§ Assignment
Below are several records. Retype exactly those lines running from the one with "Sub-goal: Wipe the" through the one with "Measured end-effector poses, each", end lines included, and no others.

§ Material supplied

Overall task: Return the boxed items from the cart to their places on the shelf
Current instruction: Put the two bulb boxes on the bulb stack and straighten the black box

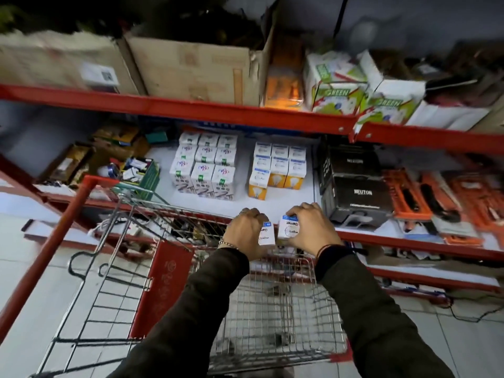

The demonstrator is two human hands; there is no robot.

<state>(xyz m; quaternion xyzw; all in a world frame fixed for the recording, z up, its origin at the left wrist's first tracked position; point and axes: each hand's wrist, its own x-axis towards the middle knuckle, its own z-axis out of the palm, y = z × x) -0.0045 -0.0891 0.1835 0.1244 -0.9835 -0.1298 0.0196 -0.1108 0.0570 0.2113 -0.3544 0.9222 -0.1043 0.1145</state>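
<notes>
My left hand (246,230) grips a small white bulb box (266,233), and my right hand (311,227) grips a second white bulb box (288,227). Both boxes are held side by side above the far rim of the wire cart (275,323), just in front of the red-edged middle shelf (272,197). On that shelf stands a block of white and orange bulb boxes (278,169), with a block of white patterned boxes (204,167) to its left. The cart basket below my arms looks bare of boxes.
Black Neuton cartons (357,186) stand right of my hands, orange blister packs (436,197) beyond them. Cardboard cartons (196,66) and green-white boxes (341,83) fill the upper shelf. The cart's red handle (51,249) juts out left. Clutter lies at the shelf's left end.
</notes>
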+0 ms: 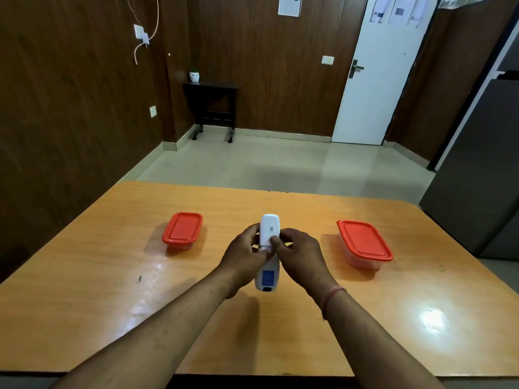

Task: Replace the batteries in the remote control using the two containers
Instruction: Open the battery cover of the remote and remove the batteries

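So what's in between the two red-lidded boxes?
In the head view, both hands hold the white remote between the left box and right box.

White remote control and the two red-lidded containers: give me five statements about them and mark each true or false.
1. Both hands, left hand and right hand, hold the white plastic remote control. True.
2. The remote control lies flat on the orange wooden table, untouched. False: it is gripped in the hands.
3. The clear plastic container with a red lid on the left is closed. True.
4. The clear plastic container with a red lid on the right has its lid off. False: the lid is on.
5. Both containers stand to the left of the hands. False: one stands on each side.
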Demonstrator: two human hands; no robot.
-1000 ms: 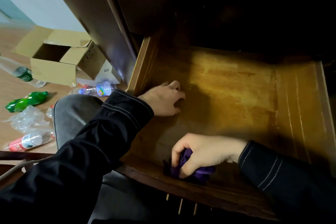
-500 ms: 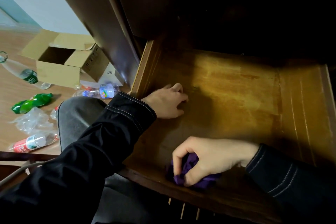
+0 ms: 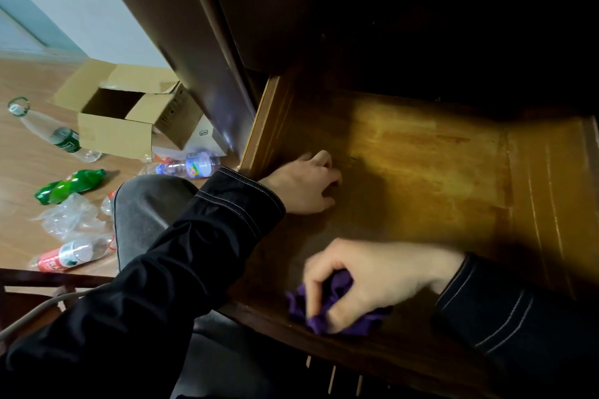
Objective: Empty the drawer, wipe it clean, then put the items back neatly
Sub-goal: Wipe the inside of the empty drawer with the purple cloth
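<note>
Purple cloth (image 3: 319, 322) gripped by right hand (image 3: 379, 275); left hand (image 3: 303, 186) (loosely curled) rests in drawer (image 3: 428, 172)

Gripping a bunched purple cloth (image 3: 327, 317) in the right hand (image 3: 366, 282), near front of the wooden drawer (image 3: 534, 188). Resting the left hand (image 3: 303, 185), fingers bent, on its floor by the left wall. At left, bottles (image 3: 69, 186) beside a cardboard box (image 3: 115, 134).

Pulled-out amber wooden drawer (image 3: 421, 172), crumpled purple cloth (image 3: 324, 327) on its floor near the front wall
</note>
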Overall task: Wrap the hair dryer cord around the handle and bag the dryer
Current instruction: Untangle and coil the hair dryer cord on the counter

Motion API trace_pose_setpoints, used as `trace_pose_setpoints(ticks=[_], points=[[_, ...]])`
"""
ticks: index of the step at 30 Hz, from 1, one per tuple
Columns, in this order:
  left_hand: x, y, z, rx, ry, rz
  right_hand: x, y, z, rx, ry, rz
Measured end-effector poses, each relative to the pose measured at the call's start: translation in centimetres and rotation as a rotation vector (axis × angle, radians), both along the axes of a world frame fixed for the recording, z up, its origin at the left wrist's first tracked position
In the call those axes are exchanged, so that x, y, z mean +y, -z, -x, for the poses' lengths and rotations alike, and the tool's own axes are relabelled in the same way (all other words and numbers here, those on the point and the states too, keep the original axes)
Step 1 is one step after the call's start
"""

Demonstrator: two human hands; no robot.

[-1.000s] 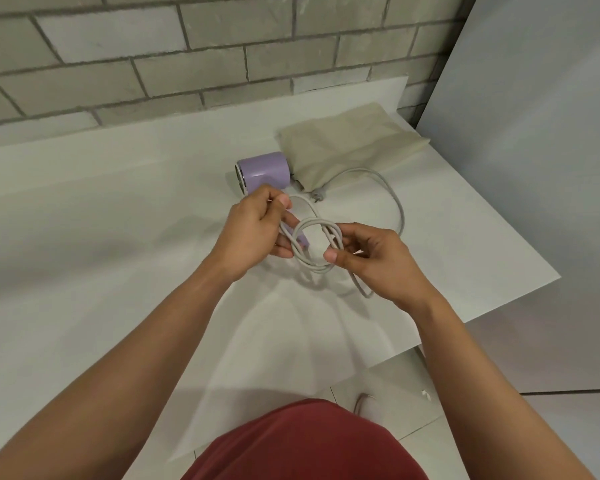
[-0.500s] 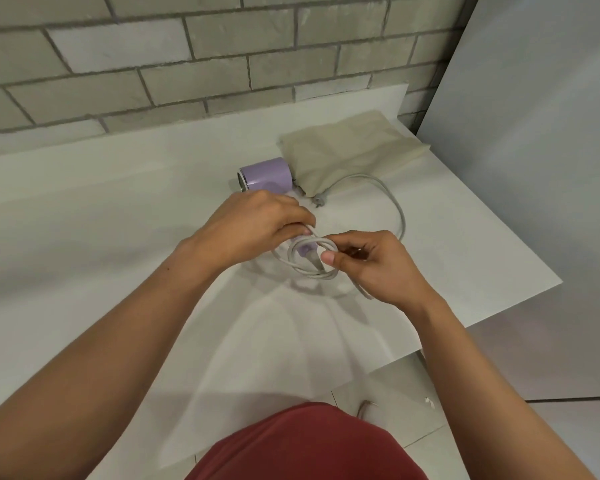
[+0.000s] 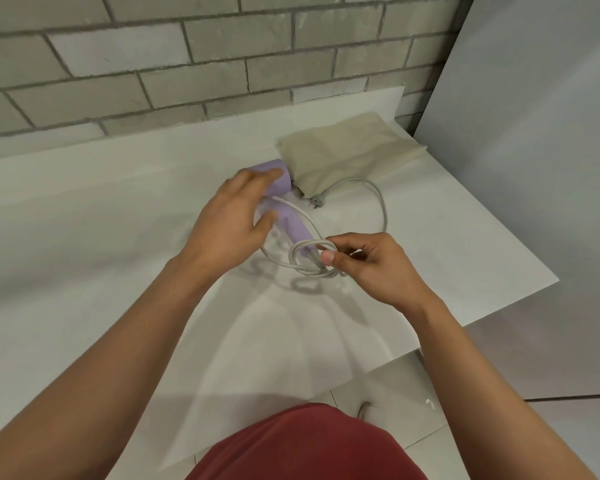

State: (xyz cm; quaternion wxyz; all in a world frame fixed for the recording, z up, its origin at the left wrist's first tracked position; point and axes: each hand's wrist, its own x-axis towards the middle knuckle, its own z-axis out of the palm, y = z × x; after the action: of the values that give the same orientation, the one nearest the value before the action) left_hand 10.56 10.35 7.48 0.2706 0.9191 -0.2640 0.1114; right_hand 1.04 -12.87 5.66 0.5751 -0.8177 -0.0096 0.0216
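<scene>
Right hand (image 3: 371,265) fingers pinch cord (image 3: 309,261) loops; left hand (image 3: 232,220) fingers spread, loose over dryer (image 3: 291,220).

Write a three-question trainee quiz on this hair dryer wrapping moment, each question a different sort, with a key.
1. True or false: the hair dryer is already inside the beige bag.
2. Multiple choice: which hand pinches the coiled loops of the cord near the end of the handle? A) left hand B) right hand C) neither
3. Fill in: the loose end of the cord, with the plug, lies on the white table right next to the ____.

Key
1. False: it lies on the table beside the bag.
2. B
3. bag
</scene>
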Motion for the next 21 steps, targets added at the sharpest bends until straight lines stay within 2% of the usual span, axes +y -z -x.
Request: trace_pose_setpoints(ticks=[4,6,8,13,19,21], points=[[-0.9,-1.4,-0.3,-0.232,0.368,-0.303,0.3,-0.8,0.0,-0.026,-0.022,-0.018],[-1.6,-1.9,-0.5,-0.287,0.445,-0.336,0.3,-1.2,-0.1,-0.040,-0.025,-0.014],[-1.8,-2.1,-0.5,-0.341,0.417,-0.319,0.1,-1.4,0.0,-0.040,-0.019,-0.018],[-2.1,-2.0,0.5,-0.420,0.114,-0.074,-0.9,-1.6,0.0,-0.054,0.003,-0.069],[-0.9,-3.5,0.7,-0.070,-0.211,0.442,-1.3,-1.5,-0.4,-0.101,-0.009,-0.056],[-0.2,-3.9,0.3,-0.020,-0.259,0.465,-1.3,-1.1,-0.5,-0.107,-0.004,-0.062]])
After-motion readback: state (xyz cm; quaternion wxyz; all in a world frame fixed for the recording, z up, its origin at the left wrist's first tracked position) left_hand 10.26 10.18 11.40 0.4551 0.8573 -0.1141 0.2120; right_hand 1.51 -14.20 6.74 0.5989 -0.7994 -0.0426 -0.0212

§ The answer
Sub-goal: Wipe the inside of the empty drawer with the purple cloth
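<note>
Purple cloth (image 3: 319, 322) gripped by right hand (image 3: 379, 275); left hand (image 3: 303, 186) (loosely curled) rests in drawer (image 3: 428, 172)

Gripping a bunched purple cloth (image 3: 327, 317) in the right hand (image 3: 366, 282), near front of the wooden drawer (image 3: 534, 188). Resting the left hand (image 3: 303, 185), fingers bent, on its floor by the left wall. At left, bottles (image 3: 69, 186) beside a cardboard box (image 3: 115, 134).

Pulled-out amber wooden drawer (image 3: 421, 172), crumpled purple cloth (image 3: 324, 327) on its floor near the front wall
</note>
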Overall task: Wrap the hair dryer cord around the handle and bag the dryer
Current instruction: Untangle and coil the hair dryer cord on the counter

Motion API trace_pose_setpoints, used as `trace_pose_setpoints(ticks=[_], points=[[_, ...]])`
"""
ticks: index of the step at 30 Hz, from 1, one per tuple
Columns, in this order:
  left_hand: x, y, z, rx, ry, rz
  right_hand: x, y, z, rx, ry, rz
Measured end-effector poses, each relative to the pose measured at the call's start: translation in centimetres and rotation as a rotation vector (axis × angle, radians), both along the axes of a world frame fixed for the recording, z up, its origin at the left wrist's first tracked position

Work on this exercise is finished.